Problem statement. Show all lines below holding the string "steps".

+++

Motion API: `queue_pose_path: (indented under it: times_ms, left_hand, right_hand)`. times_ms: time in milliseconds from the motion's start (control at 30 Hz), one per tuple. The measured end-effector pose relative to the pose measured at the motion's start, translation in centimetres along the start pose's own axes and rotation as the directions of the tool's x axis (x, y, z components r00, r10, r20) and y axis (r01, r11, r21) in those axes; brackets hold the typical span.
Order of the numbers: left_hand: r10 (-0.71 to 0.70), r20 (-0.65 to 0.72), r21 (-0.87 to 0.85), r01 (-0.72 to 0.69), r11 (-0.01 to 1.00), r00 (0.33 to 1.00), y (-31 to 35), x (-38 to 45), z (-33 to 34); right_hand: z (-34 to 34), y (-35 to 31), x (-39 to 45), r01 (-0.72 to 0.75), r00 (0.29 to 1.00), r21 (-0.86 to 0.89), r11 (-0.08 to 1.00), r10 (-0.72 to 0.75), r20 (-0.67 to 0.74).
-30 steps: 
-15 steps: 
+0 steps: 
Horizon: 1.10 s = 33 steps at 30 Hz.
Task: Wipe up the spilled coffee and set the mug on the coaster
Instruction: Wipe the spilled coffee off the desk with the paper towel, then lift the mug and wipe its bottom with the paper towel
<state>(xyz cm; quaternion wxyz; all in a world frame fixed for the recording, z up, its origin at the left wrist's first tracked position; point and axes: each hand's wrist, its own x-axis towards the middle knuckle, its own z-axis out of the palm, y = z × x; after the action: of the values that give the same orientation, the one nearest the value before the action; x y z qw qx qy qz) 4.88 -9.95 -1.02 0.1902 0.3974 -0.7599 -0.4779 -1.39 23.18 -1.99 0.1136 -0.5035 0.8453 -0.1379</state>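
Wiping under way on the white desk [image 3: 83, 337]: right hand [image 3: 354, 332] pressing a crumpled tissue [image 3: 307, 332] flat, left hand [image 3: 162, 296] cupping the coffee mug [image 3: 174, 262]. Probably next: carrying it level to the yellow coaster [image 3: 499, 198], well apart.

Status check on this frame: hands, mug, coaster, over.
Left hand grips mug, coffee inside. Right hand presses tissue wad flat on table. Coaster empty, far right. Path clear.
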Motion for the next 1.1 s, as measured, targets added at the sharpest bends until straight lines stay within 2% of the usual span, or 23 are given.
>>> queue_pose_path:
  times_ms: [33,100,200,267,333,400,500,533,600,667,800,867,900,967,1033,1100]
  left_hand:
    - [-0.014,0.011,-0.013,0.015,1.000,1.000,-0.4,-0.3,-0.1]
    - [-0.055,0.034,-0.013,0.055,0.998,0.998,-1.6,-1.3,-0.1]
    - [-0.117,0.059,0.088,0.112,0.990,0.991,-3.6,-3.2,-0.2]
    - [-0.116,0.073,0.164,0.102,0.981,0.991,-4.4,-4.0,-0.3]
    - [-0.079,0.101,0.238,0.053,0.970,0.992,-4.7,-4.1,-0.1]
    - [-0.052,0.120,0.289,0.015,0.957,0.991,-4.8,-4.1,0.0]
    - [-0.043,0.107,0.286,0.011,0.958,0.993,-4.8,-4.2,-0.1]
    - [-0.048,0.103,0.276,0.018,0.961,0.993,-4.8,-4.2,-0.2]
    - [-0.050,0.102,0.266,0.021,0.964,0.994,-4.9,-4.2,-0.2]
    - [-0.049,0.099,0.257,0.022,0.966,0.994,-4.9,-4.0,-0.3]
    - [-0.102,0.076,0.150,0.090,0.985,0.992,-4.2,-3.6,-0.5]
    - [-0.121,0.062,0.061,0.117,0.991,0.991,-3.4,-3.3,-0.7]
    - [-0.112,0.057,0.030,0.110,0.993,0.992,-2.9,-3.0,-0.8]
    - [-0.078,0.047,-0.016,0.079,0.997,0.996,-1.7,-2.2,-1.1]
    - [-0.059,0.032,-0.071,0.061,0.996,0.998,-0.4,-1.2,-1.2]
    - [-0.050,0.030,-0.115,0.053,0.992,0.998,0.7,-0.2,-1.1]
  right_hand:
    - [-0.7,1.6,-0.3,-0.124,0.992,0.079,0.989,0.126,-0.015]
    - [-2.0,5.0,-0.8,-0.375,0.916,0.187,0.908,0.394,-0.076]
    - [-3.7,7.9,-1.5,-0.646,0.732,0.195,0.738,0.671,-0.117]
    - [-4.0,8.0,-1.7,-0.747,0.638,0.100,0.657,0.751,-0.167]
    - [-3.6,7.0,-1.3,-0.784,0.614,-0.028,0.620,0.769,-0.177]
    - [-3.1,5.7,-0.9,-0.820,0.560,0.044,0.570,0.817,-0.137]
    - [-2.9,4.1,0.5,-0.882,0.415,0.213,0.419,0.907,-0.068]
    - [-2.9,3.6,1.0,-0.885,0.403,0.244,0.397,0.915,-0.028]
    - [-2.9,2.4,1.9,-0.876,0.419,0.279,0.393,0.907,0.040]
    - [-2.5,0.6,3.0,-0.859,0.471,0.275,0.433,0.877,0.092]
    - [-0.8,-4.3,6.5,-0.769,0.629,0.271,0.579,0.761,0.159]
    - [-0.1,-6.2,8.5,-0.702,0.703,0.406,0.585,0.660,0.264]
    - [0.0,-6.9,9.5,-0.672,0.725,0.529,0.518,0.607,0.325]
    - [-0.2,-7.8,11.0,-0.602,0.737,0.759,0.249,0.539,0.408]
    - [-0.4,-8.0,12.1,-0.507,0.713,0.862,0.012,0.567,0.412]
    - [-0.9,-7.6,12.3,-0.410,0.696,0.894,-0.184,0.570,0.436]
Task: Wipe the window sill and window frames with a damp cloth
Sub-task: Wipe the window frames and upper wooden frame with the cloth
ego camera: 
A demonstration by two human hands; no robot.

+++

Solution to the exercise.
-30 steps: 
-15 steps: 
+0 steps: 
Horizon: 1.10 s = 33 steps at 30 Hz.

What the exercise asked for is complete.